*TASK BRIEF*:
For the listing that follows, give again exactly the lines from the one with "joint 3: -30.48" to the one with "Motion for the", including both.

*COLLECTED MATERIAL*:
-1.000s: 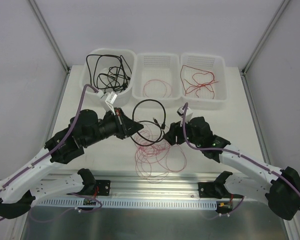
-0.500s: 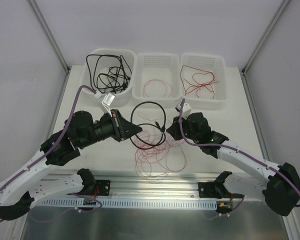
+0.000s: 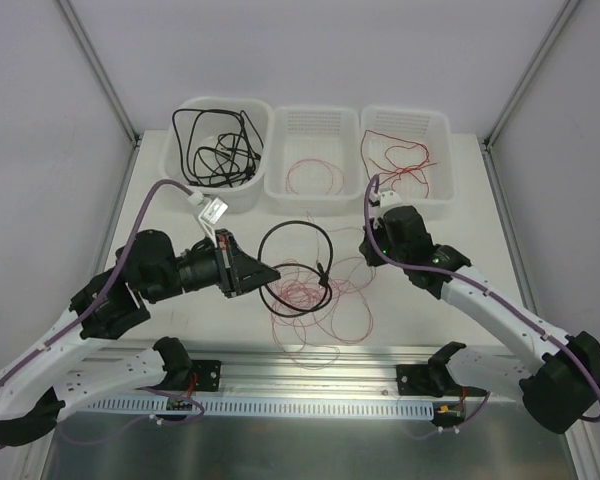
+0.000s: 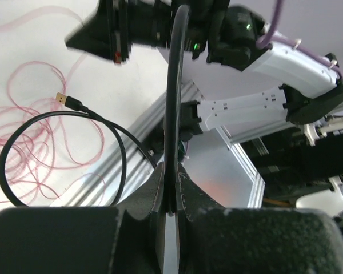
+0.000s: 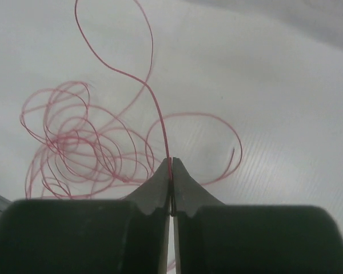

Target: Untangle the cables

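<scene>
Left gripper (image 4: pixel 170 191) is clenched on the black cable (image 4: pixel 174 97), whose loop lies on the table (image 3: pixel 430 325) over the pink tangle (image 3: pixel 315 305). Right gripper (image 5: pixel 171 174) pinches one pink wire (image 5: pixel 153 100); from above, its fingertips are hidden under the wrist.

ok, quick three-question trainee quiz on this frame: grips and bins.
1. Multiple choice: the right gripper is shut on: A) a black plug, B) the fine pinkish wire, C) nothing.
2. True or false: the left gripper hangs open above the black cable.
3. Fill in: in the top view, the bin with the coiled black cables is the ___ of the three at the far edge.
Key: 1 B. 2 false, it is shut on that cable. 3 left.
</scene>
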Available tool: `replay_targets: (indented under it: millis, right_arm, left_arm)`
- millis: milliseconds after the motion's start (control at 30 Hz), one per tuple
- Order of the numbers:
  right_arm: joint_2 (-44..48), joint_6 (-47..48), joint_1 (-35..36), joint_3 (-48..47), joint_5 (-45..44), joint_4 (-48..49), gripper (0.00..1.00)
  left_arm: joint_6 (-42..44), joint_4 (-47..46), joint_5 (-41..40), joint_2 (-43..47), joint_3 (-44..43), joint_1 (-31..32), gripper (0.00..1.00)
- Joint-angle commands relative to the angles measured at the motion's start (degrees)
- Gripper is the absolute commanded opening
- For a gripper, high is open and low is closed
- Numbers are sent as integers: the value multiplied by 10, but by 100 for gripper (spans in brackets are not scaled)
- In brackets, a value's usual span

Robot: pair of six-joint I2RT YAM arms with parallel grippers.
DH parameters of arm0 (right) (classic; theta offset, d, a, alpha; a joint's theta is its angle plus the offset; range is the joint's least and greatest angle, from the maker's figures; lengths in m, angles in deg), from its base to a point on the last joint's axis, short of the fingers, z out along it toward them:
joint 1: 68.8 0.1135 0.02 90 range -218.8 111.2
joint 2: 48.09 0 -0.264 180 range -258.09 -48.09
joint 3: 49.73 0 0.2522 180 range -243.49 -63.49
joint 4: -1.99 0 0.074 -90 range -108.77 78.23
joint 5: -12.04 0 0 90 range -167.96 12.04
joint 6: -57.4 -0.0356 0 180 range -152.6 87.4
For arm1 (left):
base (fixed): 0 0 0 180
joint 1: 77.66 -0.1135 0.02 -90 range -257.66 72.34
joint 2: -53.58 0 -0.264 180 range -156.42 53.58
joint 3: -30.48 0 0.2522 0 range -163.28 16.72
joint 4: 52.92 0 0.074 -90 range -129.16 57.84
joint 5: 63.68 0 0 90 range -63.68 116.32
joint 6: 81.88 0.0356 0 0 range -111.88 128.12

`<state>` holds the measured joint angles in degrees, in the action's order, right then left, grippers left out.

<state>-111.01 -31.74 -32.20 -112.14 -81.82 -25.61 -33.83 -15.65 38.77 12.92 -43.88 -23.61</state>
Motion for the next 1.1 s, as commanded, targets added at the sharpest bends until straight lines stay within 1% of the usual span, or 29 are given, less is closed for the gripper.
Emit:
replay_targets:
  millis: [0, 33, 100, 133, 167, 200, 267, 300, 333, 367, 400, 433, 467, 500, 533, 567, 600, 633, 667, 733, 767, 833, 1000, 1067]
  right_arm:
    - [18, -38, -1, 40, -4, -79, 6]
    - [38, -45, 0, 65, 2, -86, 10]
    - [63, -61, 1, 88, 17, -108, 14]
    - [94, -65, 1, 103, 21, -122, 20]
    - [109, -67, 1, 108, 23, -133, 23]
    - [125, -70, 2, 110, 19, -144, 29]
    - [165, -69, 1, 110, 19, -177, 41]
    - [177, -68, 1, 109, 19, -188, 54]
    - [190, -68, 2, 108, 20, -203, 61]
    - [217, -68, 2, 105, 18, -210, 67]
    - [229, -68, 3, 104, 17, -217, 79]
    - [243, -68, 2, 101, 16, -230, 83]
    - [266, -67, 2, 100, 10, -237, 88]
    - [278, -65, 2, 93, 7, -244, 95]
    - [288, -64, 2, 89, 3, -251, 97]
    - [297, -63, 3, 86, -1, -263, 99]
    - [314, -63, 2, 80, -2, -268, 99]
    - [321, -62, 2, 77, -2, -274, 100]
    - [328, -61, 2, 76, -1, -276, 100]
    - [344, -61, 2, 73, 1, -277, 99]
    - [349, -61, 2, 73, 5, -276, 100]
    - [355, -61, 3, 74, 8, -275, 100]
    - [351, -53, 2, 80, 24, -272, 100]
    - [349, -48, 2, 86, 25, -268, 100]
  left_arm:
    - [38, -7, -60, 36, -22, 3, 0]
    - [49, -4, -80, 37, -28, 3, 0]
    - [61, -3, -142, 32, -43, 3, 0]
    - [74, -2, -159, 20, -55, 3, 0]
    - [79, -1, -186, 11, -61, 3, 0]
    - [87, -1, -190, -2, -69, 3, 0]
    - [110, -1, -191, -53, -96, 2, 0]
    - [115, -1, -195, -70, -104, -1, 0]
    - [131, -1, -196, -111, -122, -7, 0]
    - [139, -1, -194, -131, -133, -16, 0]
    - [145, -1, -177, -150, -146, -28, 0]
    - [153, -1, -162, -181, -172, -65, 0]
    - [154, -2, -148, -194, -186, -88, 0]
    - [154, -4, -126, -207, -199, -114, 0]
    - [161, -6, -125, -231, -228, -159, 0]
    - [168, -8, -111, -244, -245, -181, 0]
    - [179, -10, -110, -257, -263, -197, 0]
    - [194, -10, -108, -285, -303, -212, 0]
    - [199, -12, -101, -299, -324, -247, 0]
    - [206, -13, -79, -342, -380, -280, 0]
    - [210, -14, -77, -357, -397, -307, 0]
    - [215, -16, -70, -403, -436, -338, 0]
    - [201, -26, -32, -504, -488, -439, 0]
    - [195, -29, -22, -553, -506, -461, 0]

*SOLUTION TO THIS TASK*:
joint 3: -30.48 0 0.2522 0 range -163.28 16.72
joint 4: 52.92 0 0.074 -90 range -129.16 57.84
joint 5: 63.68 0 0 90 range -63.68 116.32
joint 6: 81.88 0.0356 0 0 range -111.88 128.12

`<state>` holds the measured joint angles in degrees, in the action's order, right then left, grippers left out.

<state>-111.01 -31.74 -32.20 -112.14 -81.82 -25.61 -33.83 -15.65 38.77 12.92 -43.88 -23.61</state>
Motion for the next 1.1 s, as commanded, targets added at the sharpest bends until straight lines stay within 1% of the usual span, or 29 are given, less is closed for the gripper.

No more output is required.